Nothing but the lines below from the one holding "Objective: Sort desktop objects" up to and including the one holding "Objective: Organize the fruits" should be copied, exactly and without pictures.

--- --- ---

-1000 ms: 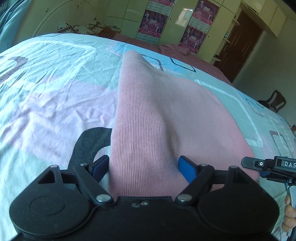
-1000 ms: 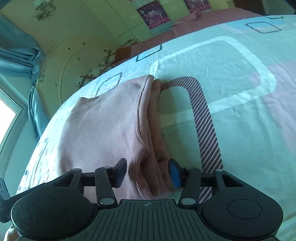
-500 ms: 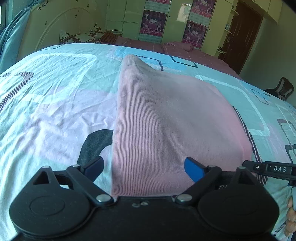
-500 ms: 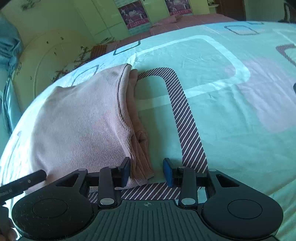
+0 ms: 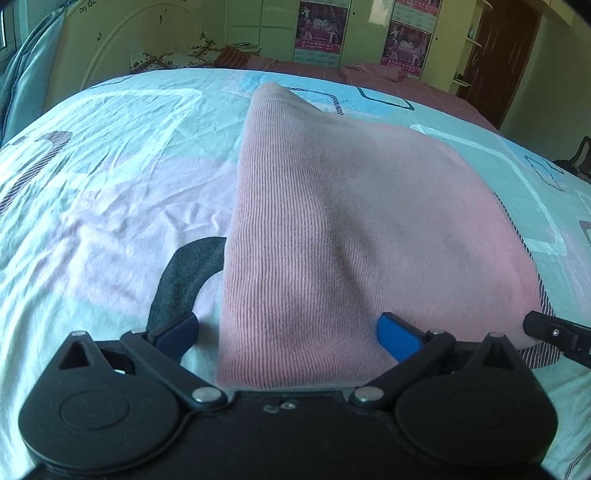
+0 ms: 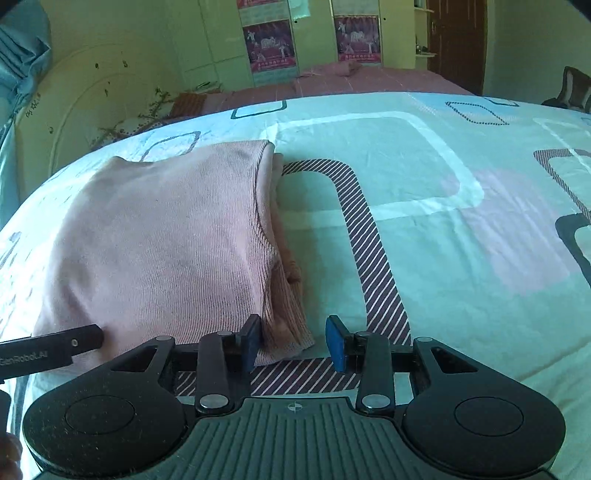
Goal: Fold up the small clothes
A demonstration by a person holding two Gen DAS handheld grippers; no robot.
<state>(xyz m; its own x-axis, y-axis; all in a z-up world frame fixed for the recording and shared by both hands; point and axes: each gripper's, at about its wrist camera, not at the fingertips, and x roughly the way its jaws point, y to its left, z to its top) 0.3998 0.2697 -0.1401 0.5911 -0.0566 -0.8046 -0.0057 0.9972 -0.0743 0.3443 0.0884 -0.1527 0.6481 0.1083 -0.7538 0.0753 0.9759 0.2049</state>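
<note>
A folded pink ribbed garment point(image 5: 347, 236) lies flat on the patterned bedsheet point(image 5: 110, 192); it also shows in the right wrist view point(image 6: 166, 243). My left gripper point(image 5: 291, 336) is open, its blue pads wide apart on either side of the garment's near edge, gripping nothing. My right gripper point(image 6: 293, 343) is open at the garment's near right corner, with the folded edge lying between the pads. The tip of the right gripper point(image 5: 557, 332) shows at the right of the left wrist view, and the left gripper's tip point(image 6: 51, 350) shows at the left of the right wrist view.
The bedsheet point(image 6: 443, 206) spreads wide to the right of the garment. A white headboard point(image 6: 85, 103) stands at the far left, green wardrobes with posters point(image 5: 321, 33) at the back, a dark door point(image 5: 506, 55) and a chair point(image 6: 572, 88) at the right.
Both grippers opened and let go of the garment, which settled flat on the bed. Both grippers drew back a little toward the near edge.
</note>
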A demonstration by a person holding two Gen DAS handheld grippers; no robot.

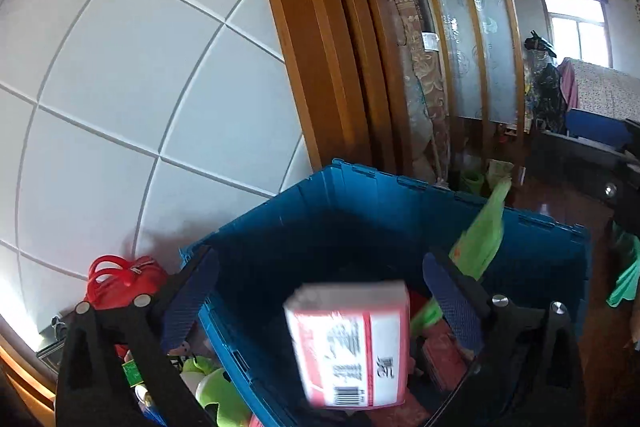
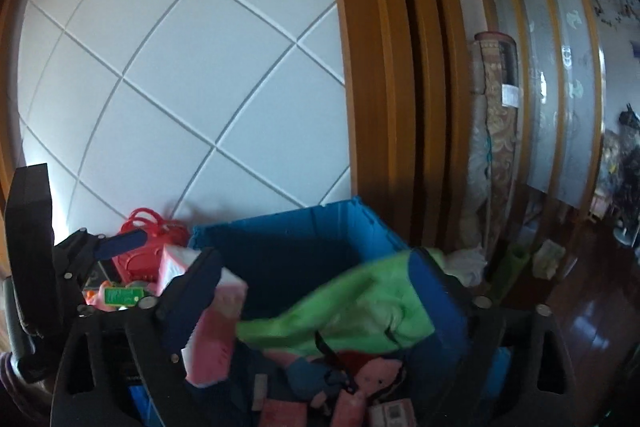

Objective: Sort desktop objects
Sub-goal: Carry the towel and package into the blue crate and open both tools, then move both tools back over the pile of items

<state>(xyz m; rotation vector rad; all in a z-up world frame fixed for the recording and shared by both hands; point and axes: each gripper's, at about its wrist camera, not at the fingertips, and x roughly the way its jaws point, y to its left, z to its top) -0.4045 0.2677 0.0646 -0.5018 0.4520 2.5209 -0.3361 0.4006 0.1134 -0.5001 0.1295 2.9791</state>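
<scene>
A blue plastic crate stands against the white tiled wall and holds several items. My left gripper is open above it, and a blurred red and white box hangs free between its fingers, touching neither. The box also shows in the right wrist view, as does the left gripper at the far left. My right gripper is open over the crate, with a blurred green cloth between its fingers, seemingly loose. The cloth also shows in the left wrist view.
A red handled bag and green toys lie left of the crate. Pink and red items fill the crate's floor. A wooden door frame and a rolled carpet stand behind. Dark wooden floor lies to the right.
</scene>
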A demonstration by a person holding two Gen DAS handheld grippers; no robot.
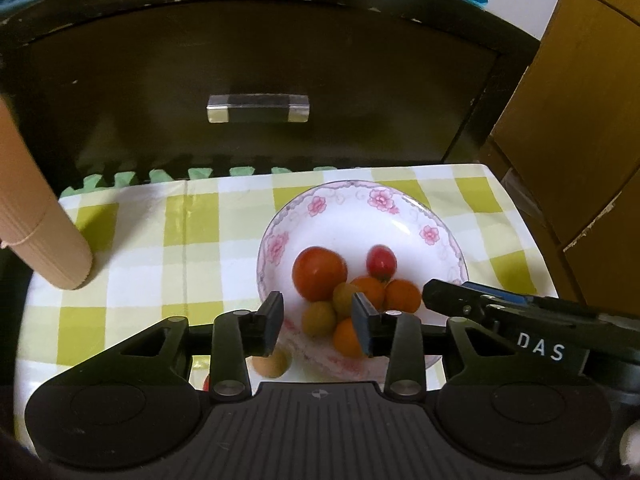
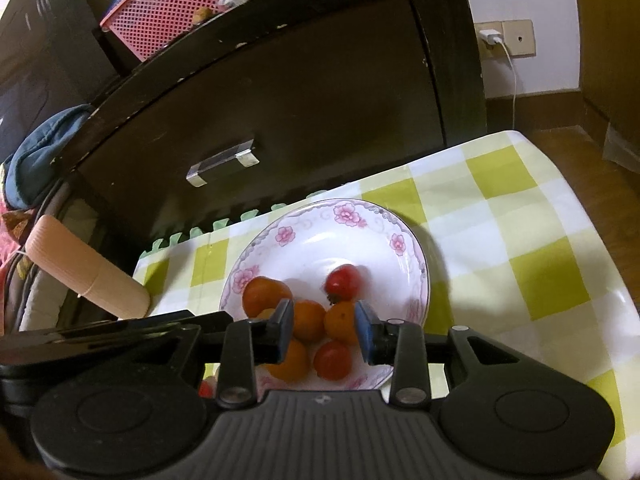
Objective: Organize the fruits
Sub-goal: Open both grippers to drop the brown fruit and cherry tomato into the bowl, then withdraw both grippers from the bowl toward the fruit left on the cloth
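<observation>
A: Where the checked cloth covers the tabletop (image 1: 132, 248), which things sit on it?

B: A flowered plate (image 1: 404, 216) near the far edge, toward the far right corner; in it lie a large tomato (image 1: 319, 273), a small red tomato (image 1: 381, 262), several orange fruits (image 1: 403, 295) touching one another, and two yellowish ones (image 1: 319, 319); a roll of brown corrugated card (image 1: 44, 240) leans in at the left edge.

A: And the left hand-held gripper (image 1: 318, 318)?

B: Its jaws stand apart over the near half of the plate; fruit shows between them, yet the pads press on nothing; one more pale fruit (image 1: 272, 362) lies on the cloth just outside the plate's near rim.

A: The right hand-held gripper (image 2: 324, 330)?

B: Also parted, with nothing clamped; orange fruits and a red tomato (image 2: 333, 360) lie in the gap below it; its blue pads (image 2: 363, 328) hang clear of them.

A: Behind the tabletop?

B: A dark cabinet (image 2: 320, 100) with a metal handle (image 2: 222, 163); a pink basket (image 2: 168, 4) on top.
</observation>
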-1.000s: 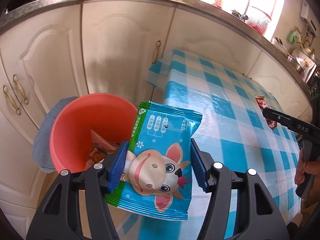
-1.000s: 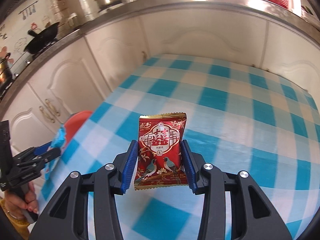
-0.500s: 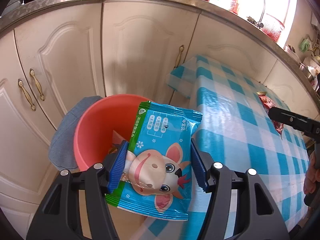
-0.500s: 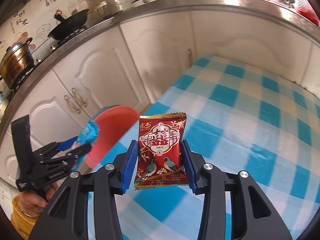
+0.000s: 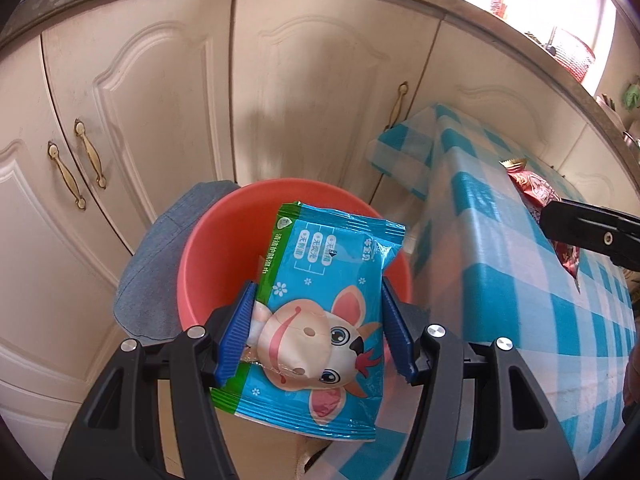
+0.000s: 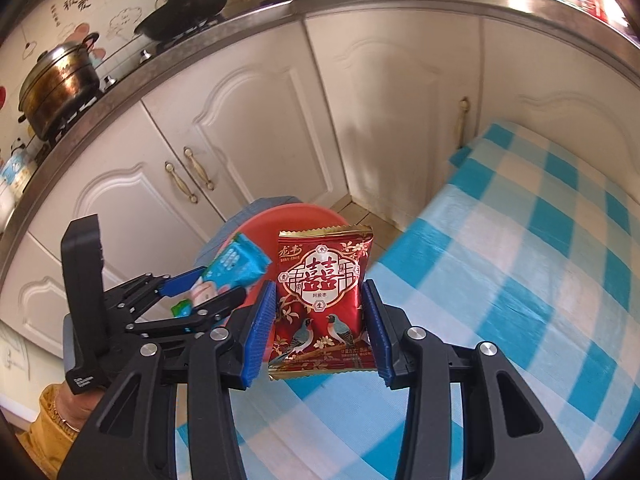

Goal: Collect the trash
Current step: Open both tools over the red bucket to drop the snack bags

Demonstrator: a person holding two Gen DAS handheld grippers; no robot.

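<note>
My left gripper point(image 5: 316, 330) is shut on a blue wet-wipe packet point(image 5: 320, 304) printed with a cartoon calf, held over the open mouth of a salmon-pink bin point(image 5: 216, 240). My right gripper point(image 6: 322, 330) is shut on a red foil snack packet point(image 6: 324, 300) with two birds on it, above the left edge of the blue-checked tablecloth point(image 6: 520, 280). In the right wrist view the left gripper point(image 6: 208, 292) and its blue packet point(image 6: 236, 266) sit just left of the red packet, in front of the bin point(image 6: 280, 220). The red packet point(image 5: 540, 196) shows at the right of the left wrist view.
The bin stands on the floor against cream cabinet doors point(image 5: 160, 100), with a grey-blue cloth point(image 5: 160, 264) under its left side. The checked table point(image 5: 520, 300) is right of it. A wok point(image 6: 188, 4) and a pot point(image 6: 60, 80) sit on the stove.
Both grippers moved left toward the bin. The blue packet now hangs over the bin's middle, and the red packet has come from mid-table to the table's left edge beside the left gripper.
</note>
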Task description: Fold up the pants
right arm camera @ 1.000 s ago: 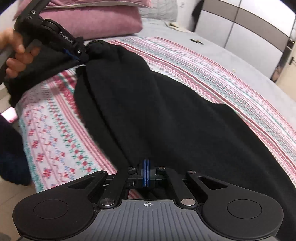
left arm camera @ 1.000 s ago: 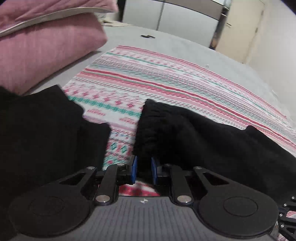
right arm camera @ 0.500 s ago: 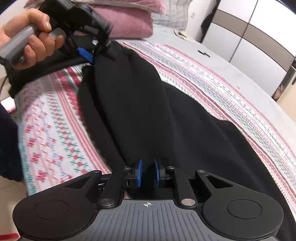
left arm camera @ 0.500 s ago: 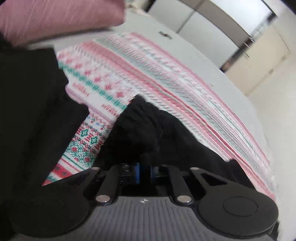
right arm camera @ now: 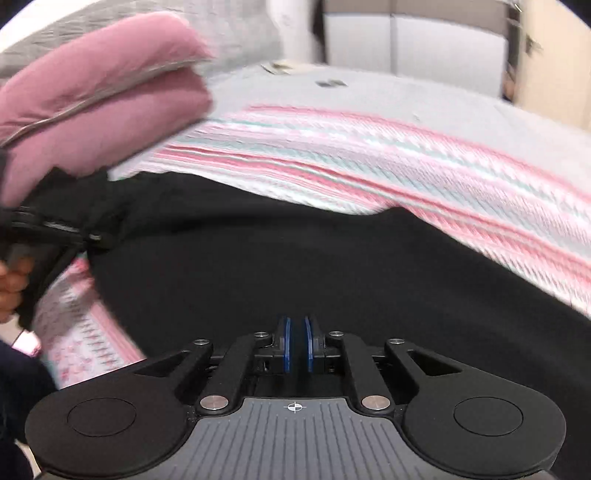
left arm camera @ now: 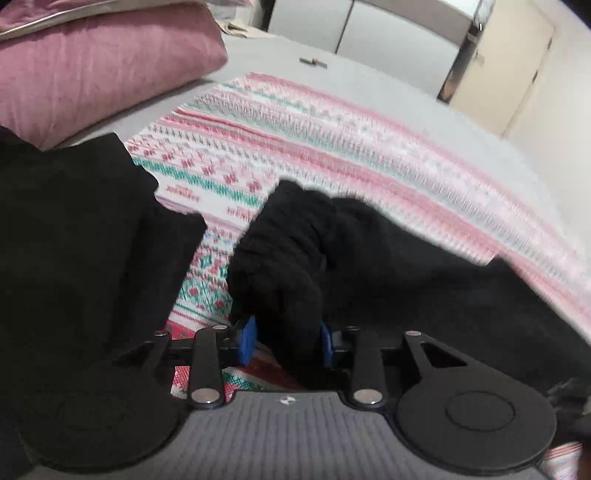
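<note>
Black pants (left arm camera: 406, 266) lie across the patterned blanket (left arm camera: 332, 147) on the bed. My left gripper (left arm camera: 286, 341) has its blue pads spread around a bunched cuff of the pants (left arm camera: 280, 258), with fabric filling the gap between them. In the right wrist view the pants (right arm camera: 295, 258) fill the middle. My right gripper (right arm camera: 297, 343) has its pads a narrow gap apart, with black fabric behind them; whether they pinch it is unclear. The left gripper (right arm camera: 48, 236) and the hand holding it show at the left edge.
Pink pillows (left arm camera: 92, 66) are stacked at the head of the bed, also seen in the right wrist view (right arm camera: 92, 103). A second black garment (left arm camera: 74, 240) lies to the left. Wardrobe doors (left arm camera: 388, 33) stand behind the grey bedsheet (left arm camera: 369, 85).
The left pads have opened wider around the cuff. The right gripper went from shut to slightly parted and swung to face the pillows. The view is blurred by motion.
</note>
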The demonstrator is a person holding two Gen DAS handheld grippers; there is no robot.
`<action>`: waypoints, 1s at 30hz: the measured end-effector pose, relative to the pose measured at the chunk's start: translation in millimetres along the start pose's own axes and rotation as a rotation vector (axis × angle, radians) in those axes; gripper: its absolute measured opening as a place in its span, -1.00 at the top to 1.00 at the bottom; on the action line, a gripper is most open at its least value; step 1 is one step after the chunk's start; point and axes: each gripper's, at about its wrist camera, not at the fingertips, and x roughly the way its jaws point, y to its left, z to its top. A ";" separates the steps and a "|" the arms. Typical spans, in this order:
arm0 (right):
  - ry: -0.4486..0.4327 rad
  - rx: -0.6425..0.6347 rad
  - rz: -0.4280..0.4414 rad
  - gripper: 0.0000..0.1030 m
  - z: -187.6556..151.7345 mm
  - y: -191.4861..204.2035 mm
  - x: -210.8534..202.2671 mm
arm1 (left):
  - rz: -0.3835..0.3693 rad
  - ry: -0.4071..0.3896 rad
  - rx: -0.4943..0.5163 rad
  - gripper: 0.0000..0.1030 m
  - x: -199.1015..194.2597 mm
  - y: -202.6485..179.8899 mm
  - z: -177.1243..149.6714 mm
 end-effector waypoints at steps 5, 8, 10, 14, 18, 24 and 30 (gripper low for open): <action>0.188 0.018 -0.046 0.78 -13.6 -5.4 25.4 | -0.016 -0.252 0.047 -0.14 -53.1 -13.5 -1.8; 0.209 0.015 -0.008 0.78 -21.1 -3.1 18.0 | -0.092 -0.252 0.136 -0.14 -34.5 -46.1 2.5; 0.191 -0.024 -0.038 0.78 -26.2 4.8 18.1 | -0.080 -0.122 0.162 -0.14 4.3 -65.2 6.6; 0.198 -0.037 -0.021 0.78 -14.4 4.1 15.6 | 0.062 0.062 0.133 0.17 63.8 -63.8 0.0; 0.107 0.047 -0.062 0.77 11.4 -32.2 2.6 | 0.081 0.070 0.181 0.16 65.7 -71.3 -1.7; 0.010 0.189 -0.115 0.49 65.4 -103.1 28.6 | 0.035 0.035 0.106 0.08 62.2 -72.0 11.9; -0.046 0.236 -0.071 -0.17 105.4 -119.4 79.7 | 0.025 0.034 0.190 0.02 74.7 -87.4 12.4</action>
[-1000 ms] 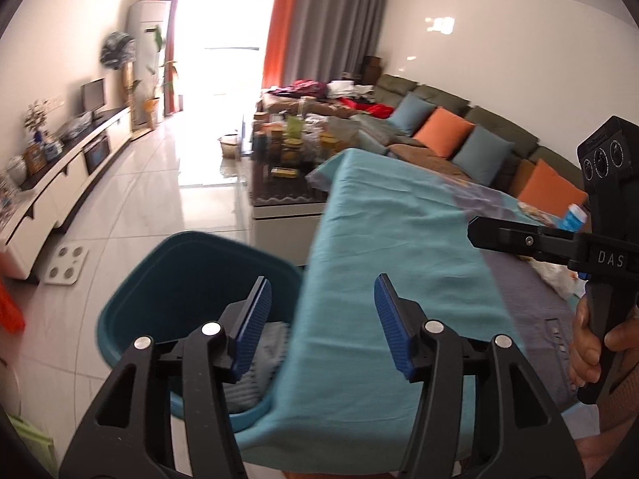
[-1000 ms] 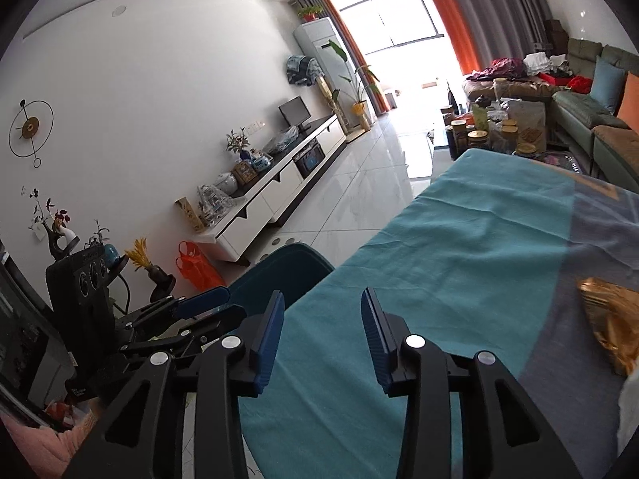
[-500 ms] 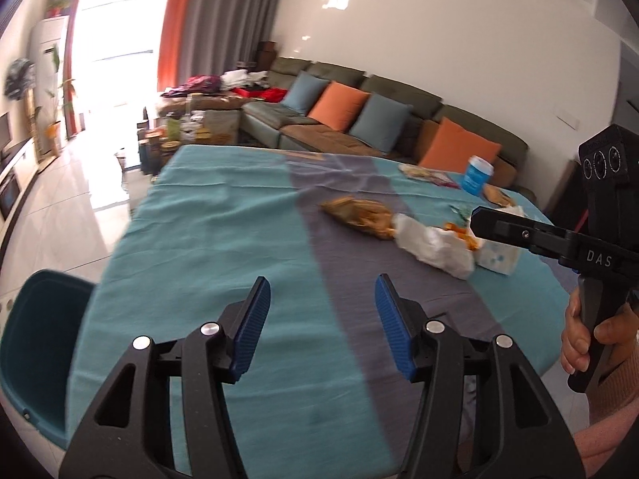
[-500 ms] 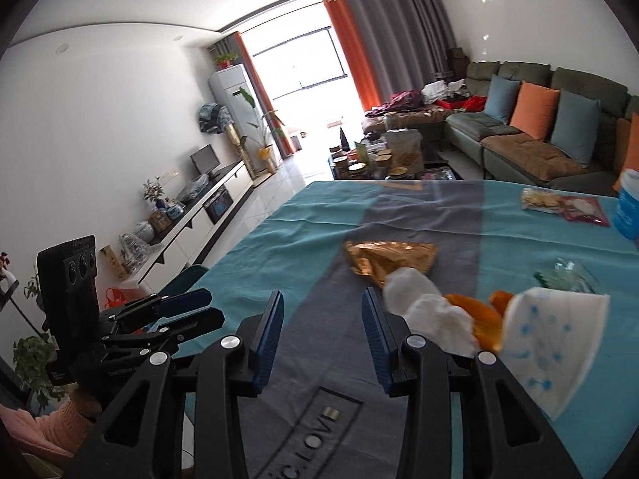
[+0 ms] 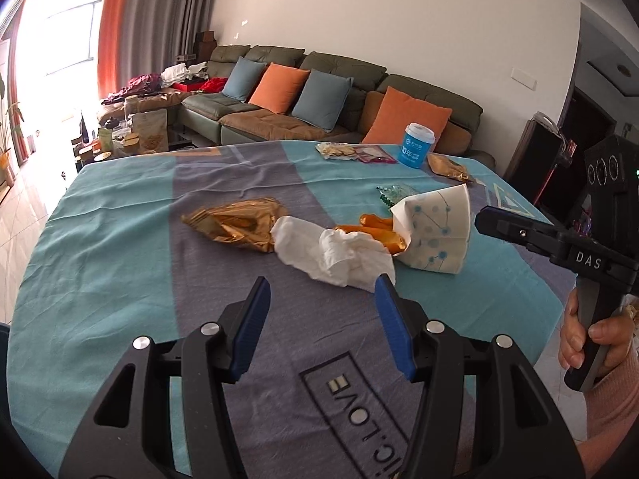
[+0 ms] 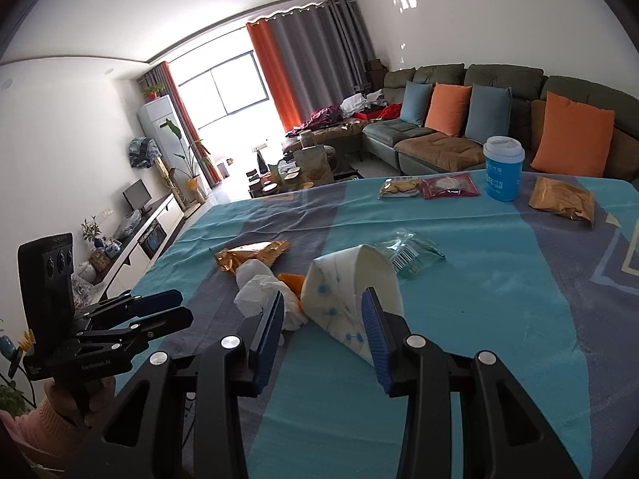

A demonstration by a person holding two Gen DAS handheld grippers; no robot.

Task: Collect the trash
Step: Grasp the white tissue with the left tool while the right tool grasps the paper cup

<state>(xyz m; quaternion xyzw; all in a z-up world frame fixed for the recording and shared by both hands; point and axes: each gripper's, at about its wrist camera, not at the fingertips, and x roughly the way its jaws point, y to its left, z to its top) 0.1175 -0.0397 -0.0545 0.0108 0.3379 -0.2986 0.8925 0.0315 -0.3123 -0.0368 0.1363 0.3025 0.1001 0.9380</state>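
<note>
Both tools have swung off the floor side of the table onto the litter in the last second; the teal bin that filled my left view then is now out of frame. My right gripper [image 6: 323, 317] has its jaws apart, empty, lined up on the tipped paper cup [image 6: 351, 299], which lies on its side between the blue pads without clear contact. My left gripper [image 5: 321, 305] is likewise spread and holds nothing; it hovers above the tablecloth [image 5: 120, 239], just short of the crumpled white tissue [image 5: 335, 253].

Outward from there: orange scraps [image 5: 379, 233] touch tissue and cup mouth, a gold foil wrapper [image 5: 235, 221] lies against the tissue's far side, and a clear green-printed wrapper [image 6: 411, 253] sits behind the cup. Well apart, near the far edge, are a blue lidded cup [image 6: 502, 169], two snack packets [image 6: 429, 185] and a brown pouch [image 6: 563, 199].

Judgement: search is over, first pick is pending; nothing collected yet. The cup looks light and crushable, so a gentle close suits it.
</note>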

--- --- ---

Exercise answer |
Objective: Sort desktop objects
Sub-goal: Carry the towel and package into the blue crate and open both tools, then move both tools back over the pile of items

<state>(xyz m; rotation vector rad; all in a z-up world frame fixed for the recording and shared by both hands; point and axes: each gripper's, at about its wrist camera, not at the fingertips, and x roughly the way its jaws point, y to its left, z to its top) -0.4045 0.2677 0.0646 -0.5018 0.4520 2.5209 -0.3361 0.4006 0.1134 -0.5001 0.1295 2.9791</state>
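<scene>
A blue plastic crate stands against the white tiled wall and holds several items. My left gripper is open above it, and a blurred red and white box hangs free between its fingers, touching neither. The box also shows in the right wrist view, as does the left gripper at the far left. My right gripper is open over the crate, with a blurred green cloth between its fingers, seemingly loose. The cloth also shows in the left wrist view.
A red handled bag and green toys lie left of the crate. Pink and red items fill the crate's floor. A wooden door frame and a rolled carpet stand behind. Dark wooden floor lies to the right.
</scene>
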A demonstration by a person holding two Gen DAS handheld grippers; no robot.
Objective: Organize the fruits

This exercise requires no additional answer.